_Task instructions_
Give back the entire listing that follows, exactly.

_Supplied information_
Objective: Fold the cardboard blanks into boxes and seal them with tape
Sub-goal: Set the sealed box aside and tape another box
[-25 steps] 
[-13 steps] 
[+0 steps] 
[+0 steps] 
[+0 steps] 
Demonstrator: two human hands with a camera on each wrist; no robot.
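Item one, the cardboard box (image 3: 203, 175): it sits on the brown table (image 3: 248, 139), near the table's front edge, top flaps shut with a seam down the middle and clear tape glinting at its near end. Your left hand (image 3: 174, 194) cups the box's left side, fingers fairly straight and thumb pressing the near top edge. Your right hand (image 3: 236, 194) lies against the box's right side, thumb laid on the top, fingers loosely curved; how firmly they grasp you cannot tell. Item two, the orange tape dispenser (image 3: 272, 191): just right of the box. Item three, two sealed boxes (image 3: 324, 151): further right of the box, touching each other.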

_Solution to this problem_
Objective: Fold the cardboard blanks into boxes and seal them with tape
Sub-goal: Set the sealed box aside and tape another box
[-25 steps] 
[-13 steps] 
[+0 steps] 
[+0 steps] 
[+0 steps] 
Demonstrator: two human hands with a camera on each wrist; no robot.
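Item one, the cardboard box (image 3: 203, 175): it sits on the brown table (image 3: 248, 139), near the table's front edge, top flaps shut with a seam down the middle and clear tape glinting at its near end. Your left hand (image 3: 174, 194) cups the box's left side, fingers fairly straight and thumb pressing the near top edge. Your right hand (image 3: 236, 194) lies against the box's right side, thumb laid on the top, fingers loosely curved; how firmly they grasp you cannot tell. Item two, the orange tape dispenser (image 3: 272, 191): just right of the box. Item three, two sealed boxes (image 3: 324, 151): further right of the box, touching each other.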

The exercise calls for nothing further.